#### Data:
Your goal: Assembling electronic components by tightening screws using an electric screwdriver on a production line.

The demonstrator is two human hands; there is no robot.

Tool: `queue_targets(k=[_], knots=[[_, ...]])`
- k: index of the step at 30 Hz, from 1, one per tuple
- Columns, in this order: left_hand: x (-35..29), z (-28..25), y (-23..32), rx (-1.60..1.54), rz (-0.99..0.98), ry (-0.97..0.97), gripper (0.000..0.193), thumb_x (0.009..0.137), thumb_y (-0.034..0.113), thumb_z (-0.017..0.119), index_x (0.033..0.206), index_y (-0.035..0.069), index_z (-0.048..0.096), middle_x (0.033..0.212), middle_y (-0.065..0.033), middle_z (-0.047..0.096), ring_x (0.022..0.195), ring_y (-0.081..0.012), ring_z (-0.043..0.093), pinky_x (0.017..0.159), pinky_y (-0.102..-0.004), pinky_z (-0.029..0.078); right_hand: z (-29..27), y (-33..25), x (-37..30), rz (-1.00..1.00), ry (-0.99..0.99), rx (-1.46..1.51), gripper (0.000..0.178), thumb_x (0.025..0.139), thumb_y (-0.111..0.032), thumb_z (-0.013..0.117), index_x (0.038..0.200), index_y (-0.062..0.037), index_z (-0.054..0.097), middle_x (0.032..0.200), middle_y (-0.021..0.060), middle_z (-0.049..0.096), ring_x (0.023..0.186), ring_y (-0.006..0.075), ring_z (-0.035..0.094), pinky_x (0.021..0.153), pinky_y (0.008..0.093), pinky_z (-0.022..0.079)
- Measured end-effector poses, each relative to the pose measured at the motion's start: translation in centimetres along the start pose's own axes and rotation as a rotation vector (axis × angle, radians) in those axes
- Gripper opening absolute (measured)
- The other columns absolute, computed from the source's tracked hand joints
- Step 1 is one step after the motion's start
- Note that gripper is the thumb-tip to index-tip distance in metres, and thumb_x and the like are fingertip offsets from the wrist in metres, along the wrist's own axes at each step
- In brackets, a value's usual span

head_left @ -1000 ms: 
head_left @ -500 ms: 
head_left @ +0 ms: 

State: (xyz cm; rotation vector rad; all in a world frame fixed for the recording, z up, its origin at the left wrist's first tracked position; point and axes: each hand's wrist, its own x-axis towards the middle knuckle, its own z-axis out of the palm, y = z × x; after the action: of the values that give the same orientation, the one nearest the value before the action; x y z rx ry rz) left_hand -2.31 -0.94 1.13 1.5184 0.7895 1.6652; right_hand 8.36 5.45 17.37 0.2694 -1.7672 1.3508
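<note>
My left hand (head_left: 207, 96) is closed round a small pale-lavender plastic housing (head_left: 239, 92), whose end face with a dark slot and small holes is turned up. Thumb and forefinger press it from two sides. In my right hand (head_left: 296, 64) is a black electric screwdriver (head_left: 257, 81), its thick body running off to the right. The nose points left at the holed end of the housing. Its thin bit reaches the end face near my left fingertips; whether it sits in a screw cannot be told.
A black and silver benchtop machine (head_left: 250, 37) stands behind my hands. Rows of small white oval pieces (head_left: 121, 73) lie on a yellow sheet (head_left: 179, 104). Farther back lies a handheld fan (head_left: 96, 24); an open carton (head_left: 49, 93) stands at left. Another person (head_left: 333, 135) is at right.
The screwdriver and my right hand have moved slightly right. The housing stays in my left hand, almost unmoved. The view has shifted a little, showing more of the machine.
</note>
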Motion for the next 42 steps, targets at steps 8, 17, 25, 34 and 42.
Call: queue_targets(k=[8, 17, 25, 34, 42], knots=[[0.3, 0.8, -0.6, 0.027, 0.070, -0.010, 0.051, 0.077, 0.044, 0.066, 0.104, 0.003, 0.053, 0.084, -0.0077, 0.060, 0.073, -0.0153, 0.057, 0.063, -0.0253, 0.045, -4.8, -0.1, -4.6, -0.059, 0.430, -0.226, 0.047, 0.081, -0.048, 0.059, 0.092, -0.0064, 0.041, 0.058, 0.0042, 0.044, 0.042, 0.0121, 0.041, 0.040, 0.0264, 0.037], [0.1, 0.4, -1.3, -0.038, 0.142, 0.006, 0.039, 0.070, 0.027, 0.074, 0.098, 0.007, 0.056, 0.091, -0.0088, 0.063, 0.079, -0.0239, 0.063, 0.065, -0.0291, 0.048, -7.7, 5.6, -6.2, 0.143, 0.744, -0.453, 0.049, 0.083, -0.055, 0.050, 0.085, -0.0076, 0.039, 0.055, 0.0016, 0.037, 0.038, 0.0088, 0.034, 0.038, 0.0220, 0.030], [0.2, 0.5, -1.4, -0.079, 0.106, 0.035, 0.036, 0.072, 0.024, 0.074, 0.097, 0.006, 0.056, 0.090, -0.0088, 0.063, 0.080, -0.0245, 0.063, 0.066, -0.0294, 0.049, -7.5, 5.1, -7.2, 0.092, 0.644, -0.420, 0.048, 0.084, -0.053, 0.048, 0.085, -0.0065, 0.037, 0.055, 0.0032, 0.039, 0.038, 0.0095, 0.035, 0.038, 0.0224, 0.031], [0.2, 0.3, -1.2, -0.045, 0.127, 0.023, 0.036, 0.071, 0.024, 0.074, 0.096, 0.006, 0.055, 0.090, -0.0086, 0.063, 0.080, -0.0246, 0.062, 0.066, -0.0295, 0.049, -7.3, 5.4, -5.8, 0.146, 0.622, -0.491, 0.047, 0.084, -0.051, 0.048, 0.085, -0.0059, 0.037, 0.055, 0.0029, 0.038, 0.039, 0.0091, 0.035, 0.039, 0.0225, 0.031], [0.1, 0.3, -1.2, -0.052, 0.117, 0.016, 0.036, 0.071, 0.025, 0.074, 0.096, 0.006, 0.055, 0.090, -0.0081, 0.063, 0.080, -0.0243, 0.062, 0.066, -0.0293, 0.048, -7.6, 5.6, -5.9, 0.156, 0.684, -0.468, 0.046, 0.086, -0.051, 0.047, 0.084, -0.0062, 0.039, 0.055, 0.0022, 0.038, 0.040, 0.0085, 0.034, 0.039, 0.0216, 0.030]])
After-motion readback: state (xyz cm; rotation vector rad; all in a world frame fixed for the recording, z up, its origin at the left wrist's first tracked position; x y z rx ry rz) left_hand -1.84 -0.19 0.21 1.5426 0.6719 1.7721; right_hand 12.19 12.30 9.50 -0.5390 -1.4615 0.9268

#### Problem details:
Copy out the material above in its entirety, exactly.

#### Answer box:
Your goal: Assembling electronic components by tightening screws using an electric screwdriver on a production line.

The demonstrator is two human hands; there is no robot.

Tool: `queue_targets(k=[_], knots=[[_, ...]])`
- k: index of the step at 30 Hz, from 1, one per tuple
- Columns, in this order: left_hand: x (-35..29), z (-28..25), y (-23..32), rx (-1.60..1.54), rz (-0.99..0.98), ry (-0.97..0.97), gripper (0.000..0.193), thumb_x (0.009..0.137), thumb_y (-0.034..0.113), thumb_z (-0.017..0.119), index_x (0.033..0.206), index_y (-0.035..0.069), index_z (-0.048..0.096), middle_x (0.033..0.212), middle_y (-0.065..0.033), middle_z (-0.047..0.096), ring_x (0.022..0.195), ring_y (-0.081..0.012), ring_z (-0.043..0.093), pinky_x (0.017..0.159), pinky_y (-0.102..-0.004), pinky_z (-0.029..0.078); right_hand: z (-29..27), y (-33..25), x (-37..30), rz (-1.00..1.00), ry (-0.99..0.99), rx (-1.46..1.51), gripper (0.000..0.178), thumb_x (0.025..0.139), thumb_y (-0.111..0.032), thumb_z (-0.013..0.117), index_x (0.038..0.200), index_y (-0.062..0.037), index_z (-0.054..0.097), middle_x (0.032..0.200), middle_y (-0.021..0.060), middle_z (-0.049..0.096), ring_x (0.023..0.186), ring_y (-0.006..0.075), ring_z (-0.035..0.094), pinky_x (0.021..0.153), pinky_y (0.008..0.093), pinky_z (-0.022..0.079)
- Measured end-effector poses, each relative to the pose measured at the motion's start: translation in centimetres along the start pose's own axes and rotation as a rotation vector (axis × angle, radians) in those axes
- Gripper opening absolute (measured)
- The other columns absolute, computed from the source's tracked hand joints
- Step 1 is one step after the motion's start
- Note that gripper is the thumb-tip to index-tip distance in metres, and thumb_x and the like are fingertip offsets from the wrist in metres, along the wrist's own axes at each step
- In brackets, a value's usual span

head_left @ -1000 ms: 
head_left @ -500 ms: 
head_left @ +0 ms: 

State: (xyz cm; rotation vector rad; all in a world frame fixed for the recording, z up, its origin at the left wrist's first tracked position; point and axes: each hand's wrist, its own x-axis towards the middle knuckle, its own z-axis out of the palm, y = z × x; after the action: of the values that give the same orientation, the one nearest the value before the action; x y z rx ry rz) left_hand -2.31 -0.94 1.13 1.5184 0.7895 1.6652; right_hand 8.36 5.45 17.37 0.2694 -1.7672 1.3508
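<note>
My left hand (head_left: 207, 96) is closed round a small pale-lavender plastic housing (head_left: 239, 92), whose end face with a dark slot and small holes is turned up. Thumb and forefinger press it from two sides. In my right hand (head_left: 296, 64) is a black electric screwdriver (head_left: 257, 81), its thick body running off to the right. The nose points left at the holed end of the housing. Its thin bit reaches the end face near my left fingertips; whether it sits in a screw cannot be told.
A black and silver benchtop machine (head_left: 250, 37) stands behind my hands. Rows of small white oval pieces (head_left: 121, 73) lie on a yellow sheet (head_left: 179, 104). Farther back lies a handheld fan (head_left: 96, 24); an open carton (head_left: 49, 93) stands at left. Another person (head_left: 333, 135) is at right.
The screwdriver and my right hand have moved slightly right. The housing stays in my left hand, almost unmoved. The view has shifted a little, showing more of the machine.
</note>
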Motion for the next 42 steps, targets at steps 8, 17, 25, 34 and 42.
Call: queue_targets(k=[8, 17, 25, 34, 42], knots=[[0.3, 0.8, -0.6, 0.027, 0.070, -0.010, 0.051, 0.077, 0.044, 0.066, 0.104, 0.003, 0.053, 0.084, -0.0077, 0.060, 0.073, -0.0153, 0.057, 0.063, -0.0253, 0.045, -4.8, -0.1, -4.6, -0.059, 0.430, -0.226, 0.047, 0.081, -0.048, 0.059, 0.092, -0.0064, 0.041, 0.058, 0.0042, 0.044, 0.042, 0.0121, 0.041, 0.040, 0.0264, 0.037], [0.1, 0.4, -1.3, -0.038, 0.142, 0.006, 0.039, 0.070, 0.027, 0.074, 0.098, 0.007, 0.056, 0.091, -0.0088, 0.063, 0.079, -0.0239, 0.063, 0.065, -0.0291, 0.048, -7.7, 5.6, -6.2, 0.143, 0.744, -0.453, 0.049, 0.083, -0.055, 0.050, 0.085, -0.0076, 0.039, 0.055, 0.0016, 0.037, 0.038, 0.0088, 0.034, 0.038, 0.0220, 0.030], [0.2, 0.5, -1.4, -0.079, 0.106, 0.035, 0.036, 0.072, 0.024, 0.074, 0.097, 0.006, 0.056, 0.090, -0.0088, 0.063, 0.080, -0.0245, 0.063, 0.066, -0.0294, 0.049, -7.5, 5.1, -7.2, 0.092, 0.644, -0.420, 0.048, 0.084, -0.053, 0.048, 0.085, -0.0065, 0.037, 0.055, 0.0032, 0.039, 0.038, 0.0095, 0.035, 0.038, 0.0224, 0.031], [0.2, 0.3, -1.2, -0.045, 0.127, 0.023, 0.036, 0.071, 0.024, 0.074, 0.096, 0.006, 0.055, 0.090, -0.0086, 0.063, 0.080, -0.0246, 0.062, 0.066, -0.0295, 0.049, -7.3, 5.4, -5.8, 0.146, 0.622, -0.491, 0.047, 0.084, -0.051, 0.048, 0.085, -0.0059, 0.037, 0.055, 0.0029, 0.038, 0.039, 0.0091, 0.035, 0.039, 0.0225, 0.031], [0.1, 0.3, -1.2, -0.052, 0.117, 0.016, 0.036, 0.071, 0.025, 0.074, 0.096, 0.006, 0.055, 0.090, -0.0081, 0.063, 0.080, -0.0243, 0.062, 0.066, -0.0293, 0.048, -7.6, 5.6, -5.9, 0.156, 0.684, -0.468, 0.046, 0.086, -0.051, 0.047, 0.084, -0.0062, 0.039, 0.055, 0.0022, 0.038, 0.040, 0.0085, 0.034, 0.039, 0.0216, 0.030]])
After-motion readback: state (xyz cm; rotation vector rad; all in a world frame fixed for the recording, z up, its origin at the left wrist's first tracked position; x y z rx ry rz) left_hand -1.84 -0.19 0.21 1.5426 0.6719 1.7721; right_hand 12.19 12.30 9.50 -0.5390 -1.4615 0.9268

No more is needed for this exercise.